The Town and Country Planning General Permitted Development (England) (Amendment) Order 2018 came into force on 6th April 2018. This Order amends the Town and Country Planning (General Permitted Development) Order 2015 ('GDPO') which grants planning permission for certain types of development (referred to as 'Permitted Development Rights').

As a result of these changes coming into force, there are now greater permitted development rights available for the conversion of agricultural buildings into dwellings under Class Q of the GDPO.

The new permitted development rights provide rural communities with greater development potential when converting agricultural buildings into family homes. The maximum number of new homes capable of being created from existing agricultural buildings on a farm will increase from three to five. This will allow for:

  • Up to 3 larger homes within a maximum of 465 sq. m.
  • Up to 5 smaller homes, each no larger than 100 sq. m.
  • A combination of both of the above options - no more than 5 homes (no more than 3 being larger homes).

In addition, on agricultural holdings of five hectares or more, the changes will enable buildings of up to 1,000 sq. m to be erected (in place of the previous limit of 465 sq. m).  For holdings of less than five hectares, existing buildings can be extended up to 1,000 sq. m, provided that the cubic content of the original building increases by no more than 20%.

This is good news for those looking to convert farm buildings that form part of larger complexes of buildings. However, Class Q has often found itself at the heart of the debate over recent years as to what is conversion and what is replacement.

Limits to Class Q remain. It still does not apply to National Parks, Areas of Outstanding Natural Beauty, Conservation Areas and World Heritage sites, restrictions which the Government has apparently decided not to change using the 2018 amendment Order. Further, the permitted development rights will still be subject to conditions and limitations previously imposed (e.g. the site must have been solely used for an agricultural use as part of an established agricultural unit on 20th March 2013).

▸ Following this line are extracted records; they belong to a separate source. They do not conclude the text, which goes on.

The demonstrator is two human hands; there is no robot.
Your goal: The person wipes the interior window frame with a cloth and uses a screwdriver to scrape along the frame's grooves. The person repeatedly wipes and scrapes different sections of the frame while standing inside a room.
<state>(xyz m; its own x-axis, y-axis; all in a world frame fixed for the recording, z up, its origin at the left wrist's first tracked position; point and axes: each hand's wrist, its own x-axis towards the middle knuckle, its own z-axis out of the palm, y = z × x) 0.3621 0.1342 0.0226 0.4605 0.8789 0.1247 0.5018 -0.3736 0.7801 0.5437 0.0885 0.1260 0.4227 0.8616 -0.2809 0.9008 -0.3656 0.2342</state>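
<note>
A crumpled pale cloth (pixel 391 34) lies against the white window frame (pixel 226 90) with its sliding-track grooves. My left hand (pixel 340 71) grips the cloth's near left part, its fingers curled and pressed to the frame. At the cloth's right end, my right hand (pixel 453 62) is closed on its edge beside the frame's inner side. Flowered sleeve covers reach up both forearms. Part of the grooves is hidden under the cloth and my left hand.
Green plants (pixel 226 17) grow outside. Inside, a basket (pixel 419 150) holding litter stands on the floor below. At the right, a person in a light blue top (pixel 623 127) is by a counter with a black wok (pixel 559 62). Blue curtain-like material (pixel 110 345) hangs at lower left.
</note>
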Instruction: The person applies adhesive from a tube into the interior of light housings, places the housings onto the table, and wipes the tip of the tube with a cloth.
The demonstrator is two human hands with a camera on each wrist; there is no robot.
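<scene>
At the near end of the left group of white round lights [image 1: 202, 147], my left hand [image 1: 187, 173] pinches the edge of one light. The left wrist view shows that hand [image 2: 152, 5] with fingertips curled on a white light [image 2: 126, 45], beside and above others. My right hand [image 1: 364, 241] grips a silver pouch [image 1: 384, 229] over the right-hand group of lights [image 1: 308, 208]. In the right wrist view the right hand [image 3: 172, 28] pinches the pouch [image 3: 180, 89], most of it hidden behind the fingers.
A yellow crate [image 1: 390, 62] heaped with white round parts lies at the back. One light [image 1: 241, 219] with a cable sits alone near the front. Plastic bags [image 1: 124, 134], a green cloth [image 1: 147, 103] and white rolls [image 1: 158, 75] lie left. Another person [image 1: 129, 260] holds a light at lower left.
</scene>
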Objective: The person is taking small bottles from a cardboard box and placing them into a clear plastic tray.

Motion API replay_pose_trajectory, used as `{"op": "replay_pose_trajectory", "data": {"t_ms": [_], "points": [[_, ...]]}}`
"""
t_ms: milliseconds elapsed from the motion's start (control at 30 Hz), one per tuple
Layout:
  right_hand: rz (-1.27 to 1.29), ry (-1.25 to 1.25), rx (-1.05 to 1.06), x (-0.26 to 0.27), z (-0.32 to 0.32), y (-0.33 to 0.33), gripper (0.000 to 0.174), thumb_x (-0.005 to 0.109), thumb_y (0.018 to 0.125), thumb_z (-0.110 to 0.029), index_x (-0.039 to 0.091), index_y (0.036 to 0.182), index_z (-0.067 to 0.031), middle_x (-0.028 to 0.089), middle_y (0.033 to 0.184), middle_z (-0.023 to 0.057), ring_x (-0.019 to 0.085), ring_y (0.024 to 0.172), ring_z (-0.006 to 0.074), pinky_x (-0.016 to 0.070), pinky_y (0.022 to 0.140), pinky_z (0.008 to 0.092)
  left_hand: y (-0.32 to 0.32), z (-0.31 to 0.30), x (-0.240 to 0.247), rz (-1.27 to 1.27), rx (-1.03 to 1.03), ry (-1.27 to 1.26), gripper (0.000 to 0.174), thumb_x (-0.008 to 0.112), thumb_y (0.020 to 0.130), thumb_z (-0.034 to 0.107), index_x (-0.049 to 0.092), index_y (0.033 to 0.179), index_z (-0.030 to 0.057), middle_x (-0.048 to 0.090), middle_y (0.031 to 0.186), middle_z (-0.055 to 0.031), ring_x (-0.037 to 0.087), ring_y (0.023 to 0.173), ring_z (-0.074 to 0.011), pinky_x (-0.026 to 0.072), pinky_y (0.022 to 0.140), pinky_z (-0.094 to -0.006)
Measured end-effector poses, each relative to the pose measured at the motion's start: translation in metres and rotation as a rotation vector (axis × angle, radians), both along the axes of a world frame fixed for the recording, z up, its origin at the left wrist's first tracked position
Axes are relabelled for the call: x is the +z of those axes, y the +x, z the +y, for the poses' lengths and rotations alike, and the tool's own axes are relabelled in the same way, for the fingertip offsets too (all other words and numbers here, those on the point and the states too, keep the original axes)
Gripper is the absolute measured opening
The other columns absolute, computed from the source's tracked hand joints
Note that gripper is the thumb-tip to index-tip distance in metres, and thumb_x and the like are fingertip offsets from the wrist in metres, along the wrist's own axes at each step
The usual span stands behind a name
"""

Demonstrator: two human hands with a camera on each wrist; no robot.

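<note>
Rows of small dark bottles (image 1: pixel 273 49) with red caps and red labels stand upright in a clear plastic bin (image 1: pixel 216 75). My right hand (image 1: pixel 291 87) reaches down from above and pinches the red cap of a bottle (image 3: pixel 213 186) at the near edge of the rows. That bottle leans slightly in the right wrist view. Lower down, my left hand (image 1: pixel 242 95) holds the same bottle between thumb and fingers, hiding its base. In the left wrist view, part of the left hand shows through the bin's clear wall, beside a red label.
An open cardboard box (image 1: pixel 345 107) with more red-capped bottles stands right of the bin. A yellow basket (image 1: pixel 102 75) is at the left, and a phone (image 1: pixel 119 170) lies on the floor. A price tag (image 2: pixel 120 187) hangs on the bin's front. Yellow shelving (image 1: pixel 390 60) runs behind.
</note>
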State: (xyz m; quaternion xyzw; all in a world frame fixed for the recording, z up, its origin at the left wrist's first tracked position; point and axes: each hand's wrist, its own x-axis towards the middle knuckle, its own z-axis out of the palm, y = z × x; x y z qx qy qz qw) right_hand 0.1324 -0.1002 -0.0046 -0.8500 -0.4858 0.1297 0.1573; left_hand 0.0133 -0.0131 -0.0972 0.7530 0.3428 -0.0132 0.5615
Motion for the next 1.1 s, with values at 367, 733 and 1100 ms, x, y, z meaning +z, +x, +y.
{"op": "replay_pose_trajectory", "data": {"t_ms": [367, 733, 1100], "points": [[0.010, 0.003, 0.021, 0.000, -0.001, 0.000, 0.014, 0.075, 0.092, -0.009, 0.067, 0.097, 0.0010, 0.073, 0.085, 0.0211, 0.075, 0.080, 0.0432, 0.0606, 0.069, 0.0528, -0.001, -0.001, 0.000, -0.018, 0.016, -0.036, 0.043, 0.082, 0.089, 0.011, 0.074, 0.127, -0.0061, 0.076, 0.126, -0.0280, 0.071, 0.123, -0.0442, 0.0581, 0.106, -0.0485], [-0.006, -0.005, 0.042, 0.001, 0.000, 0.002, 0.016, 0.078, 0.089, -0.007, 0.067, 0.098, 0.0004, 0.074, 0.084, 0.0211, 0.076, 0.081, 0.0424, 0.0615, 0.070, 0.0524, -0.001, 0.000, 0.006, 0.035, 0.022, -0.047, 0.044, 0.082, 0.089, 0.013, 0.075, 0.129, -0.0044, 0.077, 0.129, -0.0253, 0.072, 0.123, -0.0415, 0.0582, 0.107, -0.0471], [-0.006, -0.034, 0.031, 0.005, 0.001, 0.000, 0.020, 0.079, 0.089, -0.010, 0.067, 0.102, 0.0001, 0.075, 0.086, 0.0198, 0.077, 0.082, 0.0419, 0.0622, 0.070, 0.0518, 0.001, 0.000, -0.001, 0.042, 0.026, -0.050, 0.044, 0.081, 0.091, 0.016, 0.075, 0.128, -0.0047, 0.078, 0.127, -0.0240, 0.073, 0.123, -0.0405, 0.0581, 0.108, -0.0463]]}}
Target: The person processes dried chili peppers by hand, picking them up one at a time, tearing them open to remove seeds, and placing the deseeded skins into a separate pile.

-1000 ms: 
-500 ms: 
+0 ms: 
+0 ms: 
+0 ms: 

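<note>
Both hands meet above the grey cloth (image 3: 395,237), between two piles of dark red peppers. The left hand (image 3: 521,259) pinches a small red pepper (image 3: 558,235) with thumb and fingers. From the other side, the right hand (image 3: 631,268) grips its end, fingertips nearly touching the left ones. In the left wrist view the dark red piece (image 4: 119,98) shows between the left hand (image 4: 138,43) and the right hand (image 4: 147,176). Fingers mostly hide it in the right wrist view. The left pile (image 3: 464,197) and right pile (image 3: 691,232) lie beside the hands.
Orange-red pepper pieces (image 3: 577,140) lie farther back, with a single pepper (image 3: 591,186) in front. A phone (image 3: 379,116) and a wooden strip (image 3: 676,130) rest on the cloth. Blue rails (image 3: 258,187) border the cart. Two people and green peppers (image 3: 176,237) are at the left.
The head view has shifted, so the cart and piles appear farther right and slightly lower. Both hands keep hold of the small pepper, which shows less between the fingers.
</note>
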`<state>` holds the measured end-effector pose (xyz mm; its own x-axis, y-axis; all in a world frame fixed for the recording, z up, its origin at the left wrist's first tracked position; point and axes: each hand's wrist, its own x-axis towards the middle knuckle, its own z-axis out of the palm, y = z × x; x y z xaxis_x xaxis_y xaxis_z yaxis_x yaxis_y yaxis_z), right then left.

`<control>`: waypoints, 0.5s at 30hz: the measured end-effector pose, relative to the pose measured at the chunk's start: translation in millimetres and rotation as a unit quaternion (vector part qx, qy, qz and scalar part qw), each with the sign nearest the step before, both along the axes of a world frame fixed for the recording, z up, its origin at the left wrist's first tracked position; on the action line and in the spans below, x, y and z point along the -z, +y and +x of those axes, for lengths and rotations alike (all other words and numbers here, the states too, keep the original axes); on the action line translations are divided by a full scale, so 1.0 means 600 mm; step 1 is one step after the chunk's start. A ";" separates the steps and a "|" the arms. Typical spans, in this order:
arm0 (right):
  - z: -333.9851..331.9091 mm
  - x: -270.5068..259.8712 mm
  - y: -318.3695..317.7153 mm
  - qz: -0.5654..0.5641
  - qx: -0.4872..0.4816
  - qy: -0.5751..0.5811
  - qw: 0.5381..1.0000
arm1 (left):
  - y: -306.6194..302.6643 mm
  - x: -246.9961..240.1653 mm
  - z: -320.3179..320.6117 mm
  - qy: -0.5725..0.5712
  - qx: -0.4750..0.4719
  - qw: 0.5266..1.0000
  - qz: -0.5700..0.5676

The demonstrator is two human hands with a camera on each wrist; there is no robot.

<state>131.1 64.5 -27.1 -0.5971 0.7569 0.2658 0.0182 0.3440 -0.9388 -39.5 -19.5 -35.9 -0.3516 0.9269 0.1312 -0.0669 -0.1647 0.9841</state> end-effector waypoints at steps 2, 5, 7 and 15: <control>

In support of the latest changes to the GDPO the Government's Planning Practice Guidance has clarified that  there is no longer a specific requirement for a building to be 'structurally strong enough' to take the loading that comes with the works required to convert it. In addition, the NPPG confirms that any interior works, such as introducing a new floor or mezzanine, do not constitute 'development', and local planning authorities cannot refuse proposals due to the extent of internal work involved.

This guidance, in addition to the GDPO changes, will be welcomed by those owning agricultural property capable of conversion under Class Q and will be a significant development for anyone looking to unlock additional value for their land holding.